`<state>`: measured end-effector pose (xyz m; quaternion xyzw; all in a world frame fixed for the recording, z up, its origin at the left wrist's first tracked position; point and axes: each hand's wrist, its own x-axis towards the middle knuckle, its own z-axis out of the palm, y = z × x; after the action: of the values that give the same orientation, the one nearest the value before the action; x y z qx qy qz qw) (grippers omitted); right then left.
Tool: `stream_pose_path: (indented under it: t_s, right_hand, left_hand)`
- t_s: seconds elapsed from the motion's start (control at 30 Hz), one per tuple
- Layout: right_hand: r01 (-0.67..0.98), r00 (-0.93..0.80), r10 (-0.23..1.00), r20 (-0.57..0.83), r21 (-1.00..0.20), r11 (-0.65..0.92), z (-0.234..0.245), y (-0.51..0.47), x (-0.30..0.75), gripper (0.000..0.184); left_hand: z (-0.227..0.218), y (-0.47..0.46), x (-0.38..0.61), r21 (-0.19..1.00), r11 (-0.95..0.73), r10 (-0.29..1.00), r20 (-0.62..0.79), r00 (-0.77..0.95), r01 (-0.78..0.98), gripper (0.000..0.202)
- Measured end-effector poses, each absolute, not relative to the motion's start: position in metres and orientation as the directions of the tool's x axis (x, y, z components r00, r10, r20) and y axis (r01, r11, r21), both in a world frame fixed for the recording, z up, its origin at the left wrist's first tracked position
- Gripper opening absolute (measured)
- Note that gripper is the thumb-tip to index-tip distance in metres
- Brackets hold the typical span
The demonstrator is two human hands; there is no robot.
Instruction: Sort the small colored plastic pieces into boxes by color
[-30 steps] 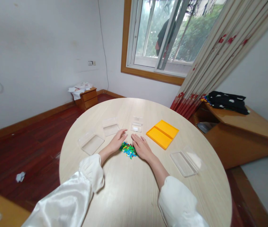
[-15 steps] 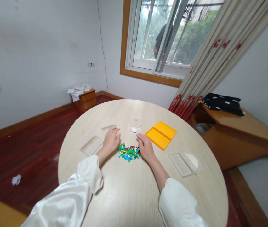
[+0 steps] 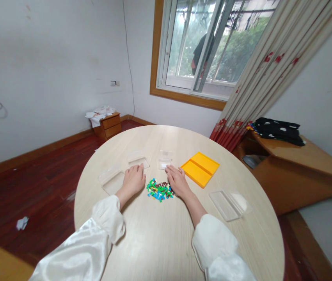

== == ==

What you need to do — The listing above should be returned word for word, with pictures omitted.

Answer space —
`<state>`: measured end-effector pose (xyz m; quaternion xyzw; all in a world frame fixed for the recording, z up, its origin at the left wrist's first tracked position; point and axes: each hand's wrist, its own x-axis towards the middle knuckle, its own z-axis out of the palm, y = z × x; after the action: of the values that give the same orientation, the one nearest the value before the action; x y z qx qy qz qw) (grippers omitted); right then left.
Tool: `stream_pose_path: (indented under it: t_s, right_hand, left_hand)`
- t_s: seconds elapsed from the motion's start (control at 30 Hz), one per tuple
- Layout: right_hand: r01 (-0.67..0.98), r00 (-0.93..0.80), r10 (-0.23..1.00), r20 (-0.57..0.83), r21 (-1.00..0.20), r11 (-0.65..0.92), z (-0.234..0.245), y (-0.51..0.47), x (-0.30..0.75), gripper (0.000..0.184); left_hand: z (-0.227..0.218), y (-0.47..0.46), x (-0.38..0.61), r21 (-0.19..1.00), r11 (-0.95..0.73), r10 (-0.29..1.00), r20 (-0.62..0.79), r00 (-0.77..0.95), r01 (-0.78..0.98), gripper (0.000..0.202)
- Measured end-effector poses, each absolute, not relative to the motion's start: position in metres and orientation as the directions of the tool's x axis (x, y, z components r00, r10, r20) and y axis (r01, r11, r21), both in a world frame fixed for the recording, z up, its origin at the left wrist's first tracked position
- Gripper opening absolute (measured)
- Note that gripper is the thumb-tip to index-tip distance in metres
- Brackets hold the typical span
The demonstrator is two human hands; there is no robot.
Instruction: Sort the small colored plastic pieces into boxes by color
[-30 steps] 
[-15 steps] 
[+0 steps] 

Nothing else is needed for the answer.